● WORK REQUIRED: Please return the full listing exactly as written, with the images removed.

┄┄┄┄┄┄

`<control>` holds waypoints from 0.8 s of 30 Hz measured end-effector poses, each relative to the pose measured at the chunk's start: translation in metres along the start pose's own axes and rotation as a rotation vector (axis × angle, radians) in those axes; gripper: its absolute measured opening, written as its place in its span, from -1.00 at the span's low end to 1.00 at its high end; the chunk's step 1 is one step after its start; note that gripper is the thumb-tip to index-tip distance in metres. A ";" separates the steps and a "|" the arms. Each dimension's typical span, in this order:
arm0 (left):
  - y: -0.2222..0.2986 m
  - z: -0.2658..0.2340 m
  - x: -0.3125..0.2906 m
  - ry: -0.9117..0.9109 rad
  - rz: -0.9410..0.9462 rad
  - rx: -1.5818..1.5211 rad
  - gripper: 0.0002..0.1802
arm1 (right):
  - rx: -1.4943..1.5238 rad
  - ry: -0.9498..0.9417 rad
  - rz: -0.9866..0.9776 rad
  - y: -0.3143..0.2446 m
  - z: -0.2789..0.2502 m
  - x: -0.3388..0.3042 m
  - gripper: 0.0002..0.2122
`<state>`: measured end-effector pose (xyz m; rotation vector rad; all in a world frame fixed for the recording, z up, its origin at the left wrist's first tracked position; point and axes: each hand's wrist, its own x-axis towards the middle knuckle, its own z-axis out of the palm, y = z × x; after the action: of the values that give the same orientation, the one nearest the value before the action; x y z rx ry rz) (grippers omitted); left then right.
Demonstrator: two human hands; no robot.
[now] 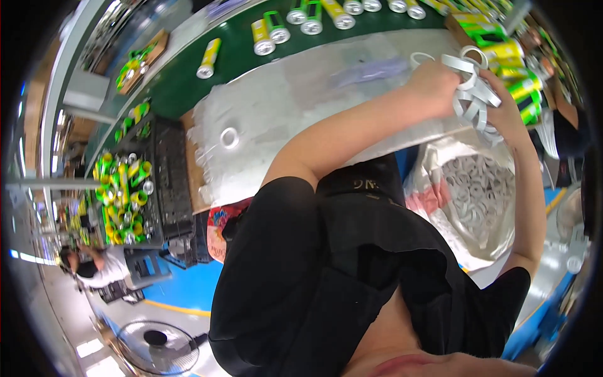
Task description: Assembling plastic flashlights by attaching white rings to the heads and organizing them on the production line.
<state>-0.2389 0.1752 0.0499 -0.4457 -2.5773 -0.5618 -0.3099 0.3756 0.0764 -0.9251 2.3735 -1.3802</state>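
Observation:
At the right end of the worktable, my two hands are close together around a bunch of white plastic rings [475, 95]. My left hand [434, 81] is closed at the bunch's left side, with one ring [422, 59] beside its knuckles. On the other side, my right hand [506, 116] has its fingers curled around the bunch. The rings partly hide the fingertips of both hands. Below them, an open white woven sack [433, 164] is filled with many loose white rings [480, 188]. A lone white ring [230, 137] lies at the table's left part.
The worktable [282, 113] has a clear plastic cover. Beyond it, yellow and green flashlights [262, 38] stand along a green conveyor [188, 56]. More flashlights fill a black crate [173, 169] at left and pile up [518, 75] at right. A fan [157, 345] stands lower left.

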 end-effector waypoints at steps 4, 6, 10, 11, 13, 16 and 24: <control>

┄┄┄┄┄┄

● ANSWER BOX:
`<control>` holds waypoints from 0.8 s of 30 Hz measured end-effector poses, each relative to the pose measured at the chunk's start: translation in metres along the start pose's own axes and rotation as a rotation vector (axis × angle, radians) in those axes; gripper: its absolute measured opening, written as its place in its span, from -1.00 at the span's low end to 1.00 at its high end; the chunk's step 1 is one step after its start; note that gripper is the thumb-tip to index-tip distance in metres. A ";" separates the steps and a "|" the arms. Each dimension's typical span, in this order:
arm0 (left):
  - y: -0.2222..0.2986 m
  - z: -0.2658..0.2340 m
  - x: -0.3125..0.2906 m
  - ry: -0.9117..0.9109 rad
  - rz: -0.9410..0.9462 rad
  - rx: -1.5818..1.5211 rad
  - gripper: 0.0002..0.1802
arm1 (right):
  - rx: -1.4943..1.5238 rad
  - ry: -0.9498..0.9417 rad
  - rz: -0.9866..0.9776 rad
  - y: -0.3143..0.2446 m
  - z: -0.2789..0.2502 m
  - x: -0.3388..0.3042 m
  - gripper: 0.0002..0.2122
`<state>`: measured end-effector pose (xyz m; rotation vector rad; all in a world frame fixed for the recording, z up, its origin at the left wrist's first tracked position; point and axes: each hand's wrist, its own x-axis towards the middle knuckle, its own z-axis out of the palm, y = z × x; after the action: of the values that give the same orientation, the one nearest the value before the action; x y z rx ry rz) (grippers omitted); left then right.
Demonstrator: two human hands; no robot.
[now] 
Task description: Assembling plastic flashlights by attaching white rings to the heads and organizing them on the production line.
<state>-0.2389 0.1752 0.0499 -0.4457 -2.5773 -0.5618 -0.3099 0.3756 0.0764 -0.9251 2.3735 -1.3802</state>
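Observation:
At the right end of the worktable, my two hands are close together around a bunch of white plastic rings [475, 95]. My left hand [434, 81] is closed at the bunch's left side, with one ring [422, 59] beside its knuckles. On the other side, my right hand [506, 116] has its fingers curled around the bunch. The rings partly hide the fingertips of both hands. Below them, an open white woven sack [433, 164] is filled with many loose white rings [480, 188]. A lone white ring [230, 137] lies at the table's left part.
The worktable [282, 113] has a clear plastic cover. Beyond it, yellow and green flashlights [262, 38] stand along a green conveyor [188, 56]. More flashlights fill a black crate [173, 169] at left and pile up [518, 75] at right. A fan [157, 345] stands lower left.
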
 end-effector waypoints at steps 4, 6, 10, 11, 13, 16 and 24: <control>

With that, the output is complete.